Cognitive linguist Ronald Langacker (1999: 16) has described language as “an essential instrument and component of culture, whose reflection in linguistic structure is pervasive and quite significant”. Similarly, George Lakoff and Mark Johnson (1999: 69) have argued that cultural knowledge in the form of conventional images feeds into idioms based on metaphors. Moreover, complex categories are structured
by experiential domains, which may be culture-specific (Lakoff 1987: 95). These statements by influential cognitive linguistic theorists suggest that language is embedded in culture. Similarly, cognitive anthropologists have emphasized the cultural grounding of language and thought (e.g., Holland and Quinn 1987).
Language is a cultural activity and, at the same time, an instrument for organizing other cultural domains. Speakers take account of discourse situations, which are structured by culture. Paul Friedrich (1989) referred to this nexus of language and culture as linguaculture and Michael Agar (1994) called it languaculture. Language is shaped not only by special and general innate potentials, but also by physical and sociocultural experiences. It is the concurrence of language-as-culture and language-governed-by-culture that warrants an approach called cultural linguistics (Palmer 1996).
How can we see cultural patterning in grammar? During the past three decades, cultural and cognitive linguists have discovered important links between grammar and cultural schemas. We will mention just a few studies here. Friedrich (1979) reported that spatial suffixes of the Tarascan language of Mexico evoke schemas of body-images. The schemas are metaphorically extended to a variety of cultural domains, such as the shape of a house. Witherspoon (1980) showed that verbal morphology in Navajo (Athabascan) takes into account a hierarchy of animacy that is not universal, but is rather a specifically Navajo ordering of calling and talking beings according to their mental and physical powers. Martin (1988) reported that Tagalog grammar reflects an awareness of social interdependence, evident in such forms as the desiderative prefix ki-, and in lexical constructions marking reciprocity.

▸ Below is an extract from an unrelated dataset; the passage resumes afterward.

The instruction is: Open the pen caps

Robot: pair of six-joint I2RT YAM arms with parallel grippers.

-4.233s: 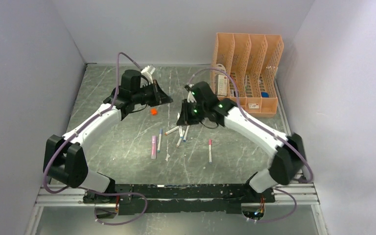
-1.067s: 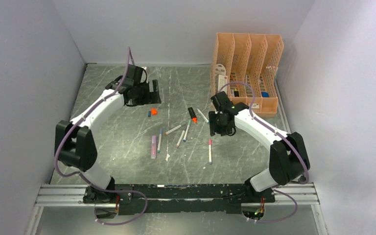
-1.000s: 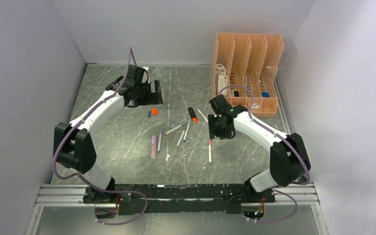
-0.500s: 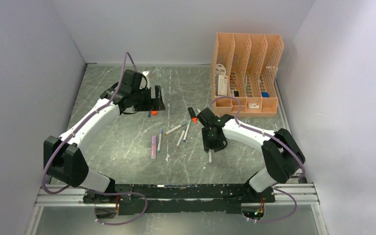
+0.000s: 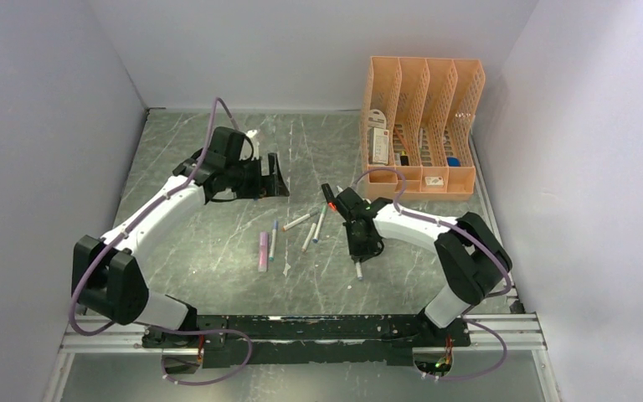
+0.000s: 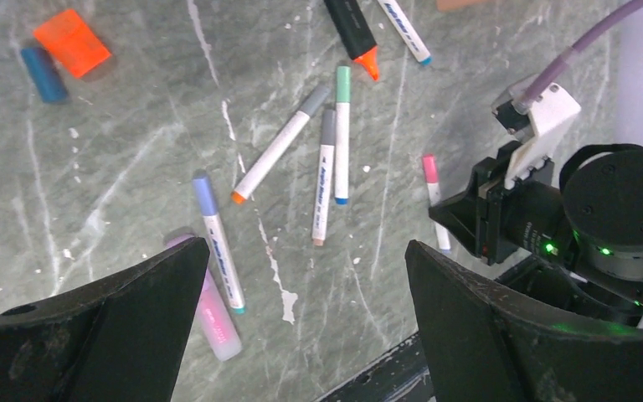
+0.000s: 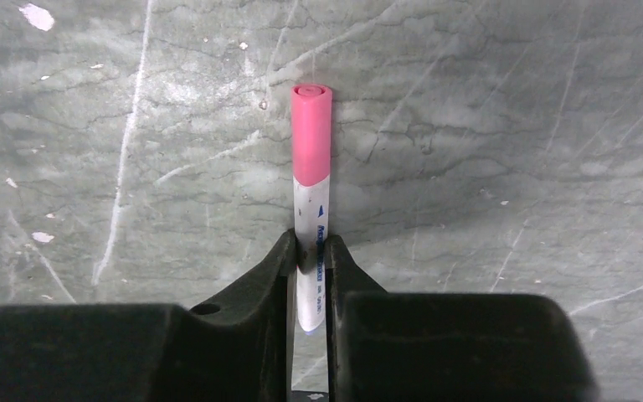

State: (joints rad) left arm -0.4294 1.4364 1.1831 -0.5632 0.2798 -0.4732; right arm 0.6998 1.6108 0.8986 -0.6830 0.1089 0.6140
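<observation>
I count on the surface: pens 8 | loose caps 2 | orange file rack 1

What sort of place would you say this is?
Probably a robot test cell in a lab: a marbled grey tabletop boxed in by plain pale walls, two robot arms on an aluminium rail, with pens and an orange desk organiser as props.

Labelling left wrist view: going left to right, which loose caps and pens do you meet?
blue cap → orange cap → purple-capped pen → orange-tipped pen → green-capped pen → pink-capped pen
</observation>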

B. Applying cultural linguistic
How can cultural linguistics research be applied; that is, what implications does it have for domains such as intercultural communication, bidialectal education, translation, first- and second-language teaching, and conversing with computers? Applications will be most effective if they highlight the cultural basis of language (see, e.g., Hinkel 1999; Kramsch 1993). In the area of teaching a second language or dialect, this may require explicating cultural conceptualisations that are traditionally associated with various features of the language to be learned. Teachers may choose to introduce and highlight cultural models and take account of culture-specific models of learning itself (Strauss 1992; D’Andrade 1995). The models may be any of several types.
Concrete models represent basic experiences that are culturally prototypical and provide source concepts for extension by metaphor and metonymy. Multimodal models offer experiences via a variety of senses and channels. They reinforce a semantic domain by providing multiple points of entry. Domain-specific models are representations of how to talk about particular topics. Discursive models locate speakers in culturally appropriate social contexts. Mastery of discourse conventions should be a high priority in second-language teaching, as discourse reinforces other learning. Cultural developmental models take a learner through the same steps taken by a native speaker. Analytic development mental models are theory-based. For example, Kurtyka (2001) described a progression from teaching prototype usages to teaching extensions based on abstractions and metaphors. Thematic models are very general cultural models that subsume multiple domains. In American English, an emerging cultural theme is covered by the term “extreme”. We have “extreme sports”, “extreme programming”, and even “extreme networking protocols” (Apple’s Airport ExtremeTM).
C. Precedents in applied cognitive linguistics: Pütz, Niemeier and Dirven (2001)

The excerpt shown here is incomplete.